David Krut Projects is presenting the first US solo exhibition of Santu Mofokeng in celebration of the 10th anniversary of South African democracy.

Running from March 25 through May 7, 2004

Opening reception on Thursday, April 1, 2004 6-9 pm

Santu Mofokeng is one of South Africa’s leading photographers. He began his career as a street photographer in Soweto and through the 80s he worked on the documentary coverage of the anti-Apartheid struggle. At the end of the decade, Mofokeng decided to leave the field of overtly political photojournalism and to engage in the representation of everyday-life in the South African township. With subjects as visually diverse as religious rituals, images of black identities or desolate landscapes, Mofokeng constantly subverts the comfort zones of racial and cultural memory, questions the politics of representation and the objectifying gaze of the photographer.

DKNY, 2004, Santu Mofokeng
East Wall, DKNY, 2004, Santu Mofokeng

 

 

 

 

 

 

 

 

 

The Black Photo Album/Look At Me: 1890-1950 is a series of digitally reworked 19th century, colonial portraits of Black South African families. “These are images that urban black working and middle-class families had commissioned, requested or tacitly sanctioned. They have been left behind by dead relatives, where they sometimes hang on obscure parlour walls in the townships. In some families they are coveted as treasures, displacing totems in discursive narratives about identity, lineage and personality. (…) When we look at them we believe them, for they tell us a little about how these people imagined themselves. We see these images in the terms determined by the subjects themselves, for they have made them their own.” (Santu Mofokeng)
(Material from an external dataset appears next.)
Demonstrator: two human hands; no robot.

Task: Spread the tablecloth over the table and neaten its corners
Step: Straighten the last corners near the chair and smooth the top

The ongoing body of work, Chasing Shadows, explores the relationships between landscape, memory and religion. The images on view were made on Good Friday 1996 and show a religious ritual performed at the Motouleng cave portal by affiliates of the Zionist  Apostolic faith. As Mofokeng writes, “many people who come here to worship believe that the spirits of ancestors repose in the deep belly of this cave. (…) This project steered me to places where reality blended in freely with unreality. While the images record the rituals, fetishes and settings, I am not certain the film captured the essence of the consciousness I saw displayed. Perhaps, I was looking for something that refuses to be photographed. Perhaps I was only chasing shadows.” (Santu Mofokeng)

Santu Mofokeng. Black Photo Album, Look at Me 1890 – 1950 and Chasing Shadows. David Krut New York. 2004.